Die EZB und die BoJ haben die Konstruktionsfehler zwar nicht beseitigt, vor kurzem aber die Ausgestaltung ihrer Kreditprogramme angepasst, zum Beispiel mittels spezieller Refinanzierungsgeschäfte (TLTRO) – und sich dabei am „Funding for Lending“-Programm der Bank of England orientiert. In der Folge hat sich die Lage im Euroraum und in Japan verbessert. In der Eurozone hat das M3-Wachstum inzwischen eine Jahresrate von 10% bis 11% erreicht, und in Japan liegt das M2-Wachstum bei 9% bis 10%. In Großbritannien wächst die Geldmenge M4x mit einer Jahresrate von 13% bis 14%, was zu einem kräftigen Aufschwung führen sollte, wenn die Pandemie erst einmal überwunden ist. Damit wird also gar keine Notwendigkeit für Minuszinsen bestehen.

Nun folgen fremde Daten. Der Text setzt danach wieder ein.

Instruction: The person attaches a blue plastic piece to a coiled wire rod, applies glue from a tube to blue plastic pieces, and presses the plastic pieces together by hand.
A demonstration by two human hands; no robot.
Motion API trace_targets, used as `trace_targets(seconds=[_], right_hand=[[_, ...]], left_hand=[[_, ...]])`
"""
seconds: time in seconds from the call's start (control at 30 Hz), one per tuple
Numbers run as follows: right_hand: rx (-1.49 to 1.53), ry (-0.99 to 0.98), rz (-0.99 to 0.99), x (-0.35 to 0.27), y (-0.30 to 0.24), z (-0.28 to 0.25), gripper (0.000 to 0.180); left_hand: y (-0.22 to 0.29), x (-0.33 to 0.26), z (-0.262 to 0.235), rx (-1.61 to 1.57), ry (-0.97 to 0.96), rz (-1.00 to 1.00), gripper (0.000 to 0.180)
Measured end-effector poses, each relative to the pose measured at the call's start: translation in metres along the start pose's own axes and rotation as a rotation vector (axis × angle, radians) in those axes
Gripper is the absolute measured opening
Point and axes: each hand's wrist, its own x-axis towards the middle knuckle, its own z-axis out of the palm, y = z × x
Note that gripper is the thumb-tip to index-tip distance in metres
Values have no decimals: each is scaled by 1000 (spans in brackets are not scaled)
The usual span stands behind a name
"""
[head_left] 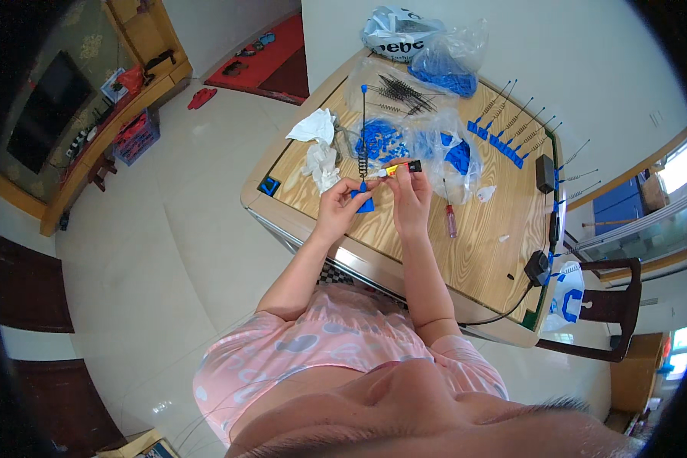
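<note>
My left hand point(337, 210) is closed on a blue plastic base point(366, 205), pinching it over the table's near edge. From that base a dark spring rod point(362, 158) stands upright, with a small blue tip on top. My right hand point(411, 200) grips a small yellow glue tube point(394, 171) with a black end. Its pale nozzle points left, close to the foot of the rod; whether it touches cannot be made out. Beyond my hands, small blue plastic parts point(382, 140) lie in a clear bag, with loose spring rods point(404, 93) farther back.
Right of my hand lies a screwdriver point(451, 221). Several finished blue pieces with springs point(496, 142) line the table's point(477, 252) far right side, near a black box point(544, 174) and a corded adapter point(537, 267). Crumpled white tissue point(320, 164) sits left. Bags point(404, 34) stand at the back.
</note>
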Motion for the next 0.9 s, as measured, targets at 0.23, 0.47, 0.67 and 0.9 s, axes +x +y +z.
trace_targets(seconds=[0.23, 0.47, 0.67, 0.9], right_hand=[[-58, -39, -81, -2, -3, 1, 12], [-174, -43, -118, -2, -5, 3, 13], [-268, -67, -147, -1, -1, -2, 13], [-245, -77, -162, -1, -1, -2, 14]], left_hand=[[0, 1, 0, 4, -2, 0, 10], [0, 1, 0, 11, 1, -6, 10], [0, 0, 0, 14, 8, -10, 10], [-1, 0, -1, 23, 13, -10, 9]])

Was könnte ein Grund für Negativzinsen sein?

Einen guten Grund für negative Zinsen gibt es nicht. Für den Finanzsektor wäre das eine Katastrophe – wie man an den schwindenden Nettozinsmargen kleinerer Banken und anderer Finanzinstitute in Deutschland und Japan sieht. Größere Banken können auf der Basis von zinsunabhängigen Erträgen überleben, kleinere jedoch nicht. Ganz allgemein geht es bei der Geldpolitik im Übrigen gar nicht um Zinsen, sondern um das Wachstum der breiten Geldmenge. Bis die geldpolitischen Entscheider diesen ökonomischen Grundsatz verinnerlicht haben, werden die Sparer in der Eurozone weiter von ihnen bestraft.